Tito mengatakan, di Akmil, para kepala daerah diajarkan mengenai disiplin dan membiasakan diri berolahraga. Menurutnya, hal itu bermanfaat untuk menjalankan roda pemerintahan daerah.
"Kita coba mengubah kegiatan ini selama seminggu di sini, di tempat kerja masing ketika, misalnya jam 09.00 ya betul jam 09.00 mulai, jangan mundur-mundur lagi. Di daerah saya pernah undangan jam 09.00 mulai jam 12.00, ini kan tidak bagus," katanya.
Selain itu, para kepala daerah juga membiasakan untuk menjaga kebersihan. Para kepala daerah harus merapikan kembali tempat tidur dan kamar masing-masing.
Sementara itu, Wamendagri Bima Arya Sugiarto menyampaikan hingga saat ini terdapat 450 kepala daerah yang telah hadir di Akmil, Magelang dan mengikuti retreat kepala daerah. Terdapat 47 kepala daerah yang masih belum mengonfirmasi ketidakhadirannya. Mantan Wali Kota Bogor itu mengaku masih membuka kesempatan bagi para kepala daerah yang ingin menyusul mengikuti retreat.
“Hari ini dipastikan, akan dipastikan 47 apakah ada yang menyusul atau menyatakan tidak ikut, tetapi rasanya masih memungkinkan kalau hari ini bergabung apa pun alasannya,” kata Bima Arya.
Diberitakan, Ketua Umum PDIP, Megawati Soekarnoputri, mengeluarkan instruksi harian mendesak kepada seluruh kepala daerah dan wakil kepala daerah partai berlambang banteng moncong putih di seluruh Indonesia, Kamis (20/2/2025) malam. Surat bernomor 7294/IN/DPP/II/2025 yang ditandatangani Megawati itu berkaitan dengan kegiatan retreat kepala daerah yang dijadwalkan pada 21 hingga 28 Februari 2025 di Magelang. Dalam surat itu, Megawati menginstruksikan kepala daerah PDIP menunda perjalanan ke Magelang untuk mengikuti retreat.
“Kepala daerah dan wakil kepala daerah untuk menunda perjalanan yang akan mengikuti retret di Magelang pada tanggal 21 - 28 Februari 2025. Sekiranya telah dalam perjalanan menuju Kota Magelang untuk berhenti dan menunggu arahan lebih,” tegas Megawati dalam instruksinya.

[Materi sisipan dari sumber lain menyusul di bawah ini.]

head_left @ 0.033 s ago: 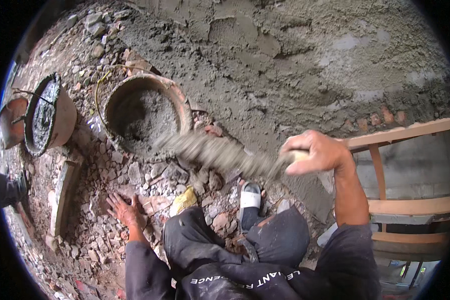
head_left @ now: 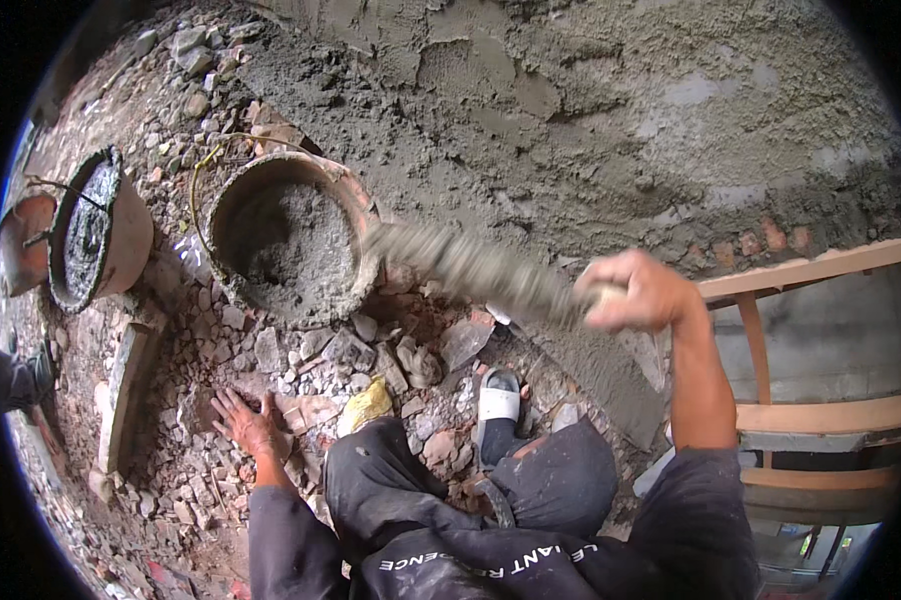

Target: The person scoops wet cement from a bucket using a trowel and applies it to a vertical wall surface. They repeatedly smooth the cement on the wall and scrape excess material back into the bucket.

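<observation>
Head view: tool [head_left: 471,265] is being gripped by right hand [head_left: 646,290], left hand [head_left: 249,428], fingers spread; wall [head_left: 611,100] at one o'clock coated, bricks [head_left: 775,234] near three bare.

White capital lettering [head_left: 541,560] stood on the person's dark shirt [head_left: 561,580], low in the head view near six o'clock. It ran in a slightly bent line from about half past six round to five, some letters lost in folds.
</observation>
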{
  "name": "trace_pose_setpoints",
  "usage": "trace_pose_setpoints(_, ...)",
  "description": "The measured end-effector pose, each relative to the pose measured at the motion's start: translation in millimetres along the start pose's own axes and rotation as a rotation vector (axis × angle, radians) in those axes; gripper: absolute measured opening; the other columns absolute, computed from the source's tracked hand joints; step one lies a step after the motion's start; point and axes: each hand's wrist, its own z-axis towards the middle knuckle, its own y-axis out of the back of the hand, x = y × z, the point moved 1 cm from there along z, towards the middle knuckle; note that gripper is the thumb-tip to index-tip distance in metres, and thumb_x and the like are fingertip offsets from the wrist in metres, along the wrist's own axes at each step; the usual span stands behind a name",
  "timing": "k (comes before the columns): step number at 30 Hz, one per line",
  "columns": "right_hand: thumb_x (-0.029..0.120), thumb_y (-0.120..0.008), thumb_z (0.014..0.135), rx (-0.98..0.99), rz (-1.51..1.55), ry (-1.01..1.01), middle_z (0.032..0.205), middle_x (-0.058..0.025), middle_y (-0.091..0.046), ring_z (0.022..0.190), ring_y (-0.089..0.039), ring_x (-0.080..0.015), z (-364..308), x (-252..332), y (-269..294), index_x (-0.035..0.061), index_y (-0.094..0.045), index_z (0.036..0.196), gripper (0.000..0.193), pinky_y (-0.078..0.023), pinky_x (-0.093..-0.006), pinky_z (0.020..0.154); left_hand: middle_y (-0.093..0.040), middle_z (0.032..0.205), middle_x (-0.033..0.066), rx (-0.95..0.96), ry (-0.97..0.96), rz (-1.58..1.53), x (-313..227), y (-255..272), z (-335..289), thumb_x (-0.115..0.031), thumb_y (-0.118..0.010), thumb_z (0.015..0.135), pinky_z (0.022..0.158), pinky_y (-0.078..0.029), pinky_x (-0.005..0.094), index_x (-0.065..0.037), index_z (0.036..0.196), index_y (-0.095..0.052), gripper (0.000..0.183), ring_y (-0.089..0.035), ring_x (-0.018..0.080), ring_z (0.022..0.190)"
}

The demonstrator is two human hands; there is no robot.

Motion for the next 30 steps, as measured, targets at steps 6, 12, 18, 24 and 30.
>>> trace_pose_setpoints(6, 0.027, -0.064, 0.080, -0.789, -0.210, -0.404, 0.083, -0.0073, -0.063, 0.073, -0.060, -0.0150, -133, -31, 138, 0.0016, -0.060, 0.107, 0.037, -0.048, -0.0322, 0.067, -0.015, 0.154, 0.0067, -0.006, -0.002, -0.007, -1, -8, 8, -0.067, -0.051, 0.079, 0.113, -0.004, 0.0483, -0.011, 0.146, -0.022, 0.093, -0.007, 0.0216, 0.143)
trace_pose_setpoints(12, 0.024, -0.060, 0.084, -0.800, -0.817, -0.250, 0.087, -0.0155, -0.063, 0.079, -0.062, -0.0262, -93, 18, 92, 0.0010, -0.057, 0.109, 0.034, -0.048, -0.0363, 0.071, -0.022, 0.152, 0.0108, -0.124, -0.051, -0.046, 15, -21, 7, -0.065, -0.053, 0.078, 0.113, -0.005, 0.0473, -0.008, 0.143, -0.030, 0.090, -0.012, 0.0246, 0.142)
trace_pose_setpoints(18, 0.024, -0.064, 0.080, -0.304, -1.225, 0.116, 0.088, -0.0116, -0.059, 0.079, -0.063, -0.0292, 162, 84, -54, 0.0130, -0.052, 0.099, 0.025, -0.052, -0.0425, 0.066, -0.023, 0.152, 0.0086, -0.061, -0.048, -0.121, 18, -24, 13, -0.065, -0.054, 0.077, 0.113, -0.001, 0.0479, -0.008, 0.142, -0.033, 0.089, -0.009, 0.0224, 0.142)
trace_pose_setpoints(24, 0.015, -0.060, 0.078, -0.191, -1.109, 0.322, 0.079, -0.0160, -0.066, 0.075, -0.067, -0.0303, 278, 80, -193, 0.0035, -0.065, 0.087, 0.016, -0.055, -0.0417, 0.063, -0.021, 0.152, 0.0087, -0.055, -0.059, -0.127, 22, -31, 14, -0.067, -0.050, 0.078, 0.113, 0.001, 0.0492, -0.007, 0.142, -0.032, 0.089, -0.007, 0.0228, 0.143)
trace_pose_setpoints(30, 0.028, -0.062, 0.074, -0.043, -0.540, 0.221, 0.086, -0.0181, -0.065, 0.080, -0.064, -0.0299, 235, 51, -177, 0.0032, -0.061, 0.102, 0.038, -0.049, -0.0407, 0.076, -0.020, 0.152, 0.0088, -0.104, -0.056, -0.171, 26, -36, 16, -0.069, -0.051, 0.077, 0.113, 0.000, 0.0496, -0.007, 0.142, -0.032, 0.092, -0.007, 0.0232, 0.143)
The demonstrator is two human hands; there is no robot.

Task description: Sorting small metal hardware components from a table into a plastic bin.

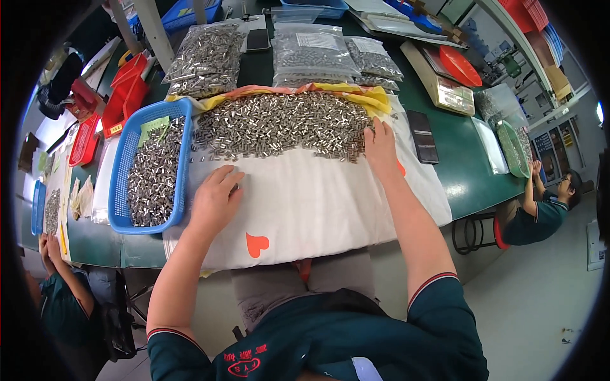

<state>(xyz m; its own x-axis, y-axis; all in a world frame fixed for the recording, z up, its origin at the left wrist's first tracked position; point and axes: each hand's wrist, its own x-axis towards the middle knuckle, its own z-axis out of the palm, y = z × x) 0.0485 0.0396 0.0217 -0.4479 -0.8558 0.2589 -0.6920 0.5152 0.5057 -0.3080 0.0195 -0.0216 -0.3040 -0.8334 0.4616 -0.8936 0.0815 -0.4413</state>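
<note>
A wide heap of small shiny metal sleeves (279, 124) lies on a white cloth (305, 203) in front of me. My right hand (381, 149) rests at the heap's right end, fingers stretched out and touching the sleeves there. Below the heap's left end, my left hand (216, 197) is over the cloth, its fingers apart and slightly bent. Whether anything lies under its palm is hidden. Just left of that hand stands a blue perforated basket (116, 190), holding many more metal sleeves and a green paper slip (152, 130).
Clear bags of metal parts (206, 60) (314, 54) stand behind the heap, beyond a yellow-and-red cloth edge (375, 98). A dark phone (422, 136) lies at right. Red bins (124, 95) are at far left. Co-workers sit at left (63, 305) and right (540, 216).
</note>
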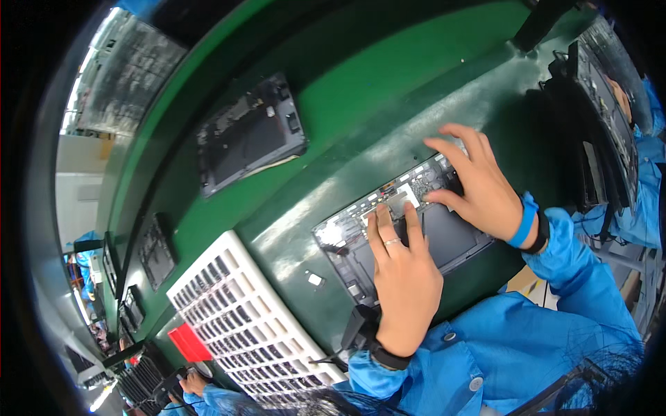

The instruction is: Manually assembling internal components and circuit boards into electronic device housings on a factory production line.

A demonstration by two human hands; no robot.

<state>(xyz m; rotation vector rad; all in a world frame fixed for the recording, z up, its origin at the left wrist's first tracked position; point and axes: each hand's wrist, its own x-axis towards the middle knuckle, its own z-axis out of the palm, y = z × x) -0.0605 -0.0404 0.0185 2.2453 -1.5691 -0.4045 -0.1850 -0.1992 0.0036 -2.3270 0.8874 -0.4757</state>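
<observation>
Both hands are over a coverless laptop base (447,227), its long axis running from 8 to 2 o'clock.
The exposed circuit board (418,186) lies at 12 o'clock from the left hand (408,284) and 9 o'clock from the right hand (489,191); the left is nearer, its extended fingertips resting on or just over a silver plate (397,201) there, slightly spread and grasping nothing visible. The right holds thumb and forefinger wide apart, nothing between them; whether its thumb touches the board is unclear. A white gridded tray (244,255) sits at 8 o'clock from the base, another laptop base (243,145) at 10.
</observation>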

Selain itu, Megawati juga memerintahkan seluruh kepala daerah dan wakil kepala daerah tetap berkomunikasi aktif dan siap siaga mengikuti arahan lebih lanjut dari partai.
“Tetap berada dalam komunikasi aktif dan stand by commander call,” kata Presiden kelima RI itu dalam instruksinya.
Baca Juga
Instruksi itu diterbitkan menyikapi dinamika politik nasional, termasuk penahanan Sekjen DPP PDIP, Hasto Kristiyanto oleh Komisi Pemberantasan Korupsi (KPK), Kamis (20/2/2025). Hasto ditahan seusai menjalani pemeriksaan sebagai tersangka kasus dugaan perintangan penyidikan kasus suap yang menjerat Harun Masiku.
Hasto diperiksa selama lebih dari 8 jam. Hasto yang keluar ruang pemeriksaan sekitar pukul 18.09 WIB tampak mengenakan rompi tahanan KPK berwarna oranye. Tak hanya itu, tangan Hasto juga tampak diborgol.